- Silvera as Edith Artois in 'Allo 'Allo!
- Born: Carmen Blanche Silvera 2 June 1922 Toronto, Ontario, Canada
- Died: 3 August 2002 (aged 80) London, England
- Resting place: Golders Green Crematorium, London, England
- Education: London Academy of Music and Dramatic Art
- Occupation: Actress
- Years active: 1940s- (theatre) 1962–2001 (TV)
- Spouse: John Cunliffe ​ ​(m. 1949, divorced)​

= Carmen Silvera =

Canadian-British actress (1922–2002)

Carmen Blanche Silvera (2 June 1922 – 3 August 2002) was a British actress. Born in Canada of Spanish descent, she moved to Coventry, England, with her family when she was a child. She started working in theatre and appeared on television regularly in the 1960s, and achieved mainstream fame in the 1980s with her starring role in the British television sitcom 'Allo 'Allo! as Edith Artois.

==Early life==
Silvera was born in 1922 in Toronto, Canada and during World War II, was evacuated to Montreal narrowly escaping death when, at the last minute, her name was taken off the passenger list of the liner that was sunk by the enemy shortly afterwards.

==Early theatre career==
In Canada, she took classes with the Ballets Russes and appeared in three of its productions. On her return to Britain, she felt called to acting and trained at the London Academy of Music and Dramatic Art, before gaining experience in repertory theatre.

==Career (television)==
Silvera first made her name as a television actress in the 1960s British police drama Z-Cars in 1962, going on to appear as Camilla Hope in the BBC soap opera Compact from 1964 to 1965. She played Mrs Van Schuyler in Lillie in 1978, ITV's drama series about the future Edward VII's mistress, Lillie Langtry.

She appeared twice in Doctor Who, in the serials The Celestial Toymaker as Clara the Clown, Mrs. Wiggs, and the Queen of Hearts, and as Ruth in Invasion of the Dinosaurs. In 1970 she appeared in the Dad's Army episode Mum's Army as Fiona Gray, the love-interest for Captain Mainwaring, a role especially written for her by David Croft. She also had roles in British sex comedies, such as Clinic Exclusive (1971), On the Game (1974) and Keep It Up Downstairs (1976). Her longest-running role came as Edith, the antagonistic wife of opportunistic cafe owner René Artois, throughout the history of the 'Allo 'Allo! series from 1982 to 1992. Madame Edith was often heard singing to a piano accompaniment and when the show’s theme tune was released on LP in the 1980s Silvera sang the full song, starting “Allo 'Allo, we meet again”.

She appeared with Ted Rogers at the New Wimbledon Theatre in 1997 in Jimmy Perry's stage musical That's Showbiz. Her West End stage appearances included roles in Waters of the Moon, starring Ingrid Bergman, Hobson's Choice with Penelope Keith, A Coat of Varnish and School for Wives, which was directed by Peter Hall. She also played a grandmother in the 1997 film La Passione.

In 1991, she was the subject of a This Is Your Life television programme. She did charity work for the Grand Order of Lady Ratlings, the ladies' branch of the Grand Order of Water Rats.

== Personal life and death ==
Silvera was enthusiastic about horse racing after her grandfather took her to a race at Warwick. She won a bet on Light of Love at the race, which came in at 7/1.

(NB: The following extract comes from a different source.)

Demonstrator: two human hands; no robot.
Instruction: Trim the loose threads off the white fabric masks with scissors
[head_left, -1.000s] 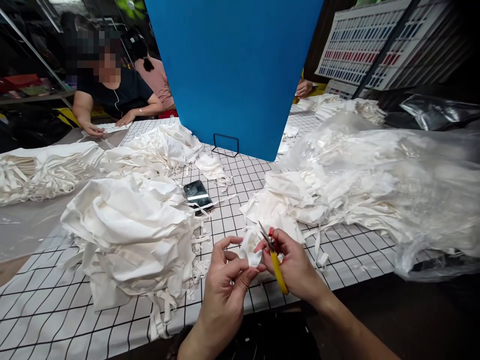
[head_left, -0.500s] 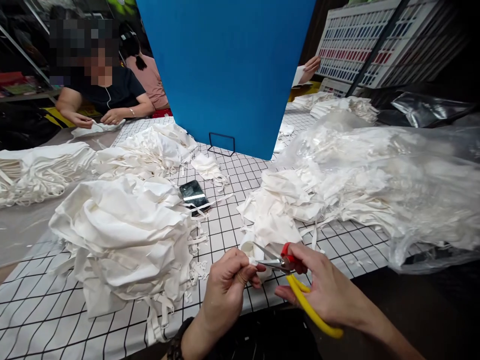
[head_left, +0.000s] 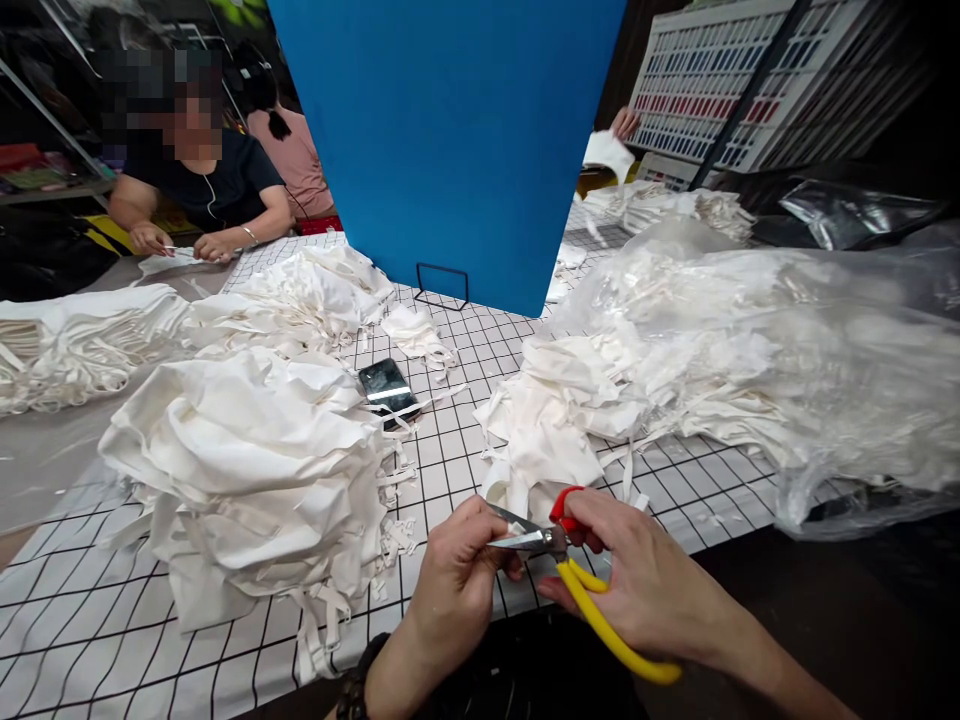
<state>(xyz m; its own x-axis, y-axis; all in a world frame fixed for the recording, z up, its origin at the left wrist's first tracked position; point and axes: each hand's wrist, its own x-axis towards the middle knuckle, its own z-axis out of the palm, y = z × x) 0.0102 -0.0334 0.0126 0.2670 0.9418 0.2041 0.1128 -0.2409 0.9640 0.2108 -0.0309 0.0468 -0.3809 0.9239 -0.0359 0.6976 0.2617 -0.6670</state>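
At the tabletop (head_left: 465, 440) edge:
Left hand (head_left: 457, 585): pinching a small white fabric piece (head_left: 517, 528).
Right hand (head_left: 637, 585): closing around scissors (head_left: 570, 570); snipping close, blades clear of fingers.

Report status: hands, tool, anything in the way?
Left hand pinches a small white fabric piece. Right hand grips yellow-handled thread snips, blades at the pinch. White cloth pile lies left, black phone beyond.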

In Coventry in 1949, Silvera married John Cunliffe, an actor she had met at repertory theatre in Tonbridge, Kent in 1941. She divorced following a miscarriage and never remarried. A heavy smoker, she died of lung cancer on 3 August 2002, aged 80, at the Denville Hall retirement home for actors.

== Family ==
Silvera's Jamaican-born father, Roland Silvera (1895–1986), was a well-known flat-green bowls player and a member of Stoke Bowling Club, Coventry. After immigrating to Canada in 1910 and becoming a ship hand, Roland fought for the Canadian Expeditionary Force in World War I.

Roland married Dorothy White in Warwick in 1918 and returned to Canada, where Carmen and her brother Roger were born. They emigrated back to Warwickshire in 1924. Roland served as President of Warwickshire County Bowls Association in 1970, in which year the County side achieved their one and only success in the English Bowling Association Middleton Cup competition, beating Middlesex in the final. Coventry & District Bowls Association runs an annual competition for the Silvera Shield.